Selected Mathematical Works: Symbolic Logic + The Game of Logic + Feeding the Mind: by Charles Lutwidge Dodgson, alias Lewis Carroll. Lewis Carroll
“None but the brave deserve the fair.”
To begin with, we note that the phrase “none but the brave” is equivalent to “no not-brave.”
(1) The Subject has for its Attribute “not-brave.” But no Substantive is supplied. So we express the Subject as “not-brave *.”
(2) The Verb is “deserve,” for which we substitute the phrase “are deserving of”.
(3) The Predicate is “ * deserving of the fair.”
(4) Let Univ. be “persons.”
(5) The Sign of Quantity is “no.”
(6) The Proposition now becomes
“No | not-brave persons | are | persons deserving of the fair.”
(4)
“A lame puppy would not say “thank you” if you offered to lend it a skipping-rope.”
(1) The Subject is evidently “lame puppies,” and all the rest of the sentence must somehow be packed into the Predicate.
(2) The Verb is “would not say,” &c., for which we may substitute the phrase “are not grateful for.”
(3) The Predicate may be expressed as “ * not grateful for the loan of a skipping-rope.”
(4) Let Univ. be “puppies.”
(5) The Sign of Quantity is “all.”
(6) The Proposition now becomes
“All | lame puppies | are | puppies not grateful for the loan of a skipping-rope.”
(5)
“No one takes in the Times, unless he is well-educated.”
(1) The Subject is evidently persons who are not well-educated (“no one” evidently means “no person”).
(2) The Verb is “takes in,” for which we may substitute the phrase “are persons taking in.”
(3) The Predicate is “persons taking in the Times.”
(4) Let Univ. be “persons.”
(5) The Sign of Quantity is “no.”
(6) The Proposition now becomes
“No | persons who are not well-educated | are | persons taking in the Times.”
(6)
“My carriage will meet you at the station.”
(1) The Subject is “my carriage.” This, being an ‘Individual,’ is equivalent to the Class “my carriages.” (Note that this Class contains only one Member.)
(2) The Verb is “will meet”, for which we may substitute the phrase “are * that will meet.”
(3) The Predicate is “ * that will meet you at the station.”

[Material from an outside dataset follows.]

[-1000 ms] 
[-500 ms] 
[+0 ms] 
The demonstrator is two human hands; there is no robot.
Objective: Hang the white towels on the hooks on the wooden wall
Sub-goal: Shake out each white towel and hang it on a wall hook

(4) Let Univ. be “things.”
(5) The Sign of Quantity is “all.”
(6) The Proposition now becomes
“All | my carriages | are | things that will meet you at the station.”
(7)
“Happy is the man who does not know what ‘toothache’ means!”
(1) The Subject is evidently “the man &c.” (Note that in this sentence, the Predicate comes first.) At first sight, the Subject seems to be an ‘Individual’; but on further consideration, we see that the article “the” does not imply that there is only one such man. Hence the phrase “the man who” is equivalent to “all men who”.
(2) The Verb is “are.”
(3) The Predicate is “happy *.”
(4) Let Univ. be “men.”
(5) The Sign of Quantity is “all.”
(6) The Proposition now becomes
“All | men who do not know what ‘toothache’ means | are | happy men.”
(8)
“Some farmers always grumble at the weather, whatever it may be.”
(1) The Subject is “farmers.”
(2) The Verb is “grumble,” for which we substitute the phrase “are * who grumble.”
(3) The Predicate is “ * who always grumble &c.”
(4) Let Univ. be “persons.”
(5) The Sign of Quantity is “some.”
(6) The Proposition now becomes
“Some | farmers | are | persons who always grumble at the weather, whatever it may be.”
(9)
“No lambs are accustomed to smoke cigars.”
(1) The Subject is “lambs.”
(2) The Verb is “are.”
(3) The Predicate is “ * accustomed &c.”
(4) Let Univ. be “animals.”
(5) The Sign of Quantity is “no.”
(6) The Proposition now becomes
“No | lambs | are | animals accustomed to smoke cigars.”
(10)
“I ca’n’t understand examples that are not arranged in regular order, like those I am used to.”
(1) The Subject is “examples that,” &c.
(2) The Verb is “I ca’n’t understand,” which we must alter, so as to have “examples,” instead of “I,” as the nominative case. It may be expressed as “are not understood by me.”
(3) The Predicate is “ * not understood by me.”
(4) Let Univ. be “examples.”
(5) The Sign of Quantity is “all.”
(6) The Proposition now becomes
“All | examples that are not arranged in regular order like those I am used to | are | examples not understood by me.”]
§ 3.
A Proposition of Relation, beginning with “All”, is a Double Proposition.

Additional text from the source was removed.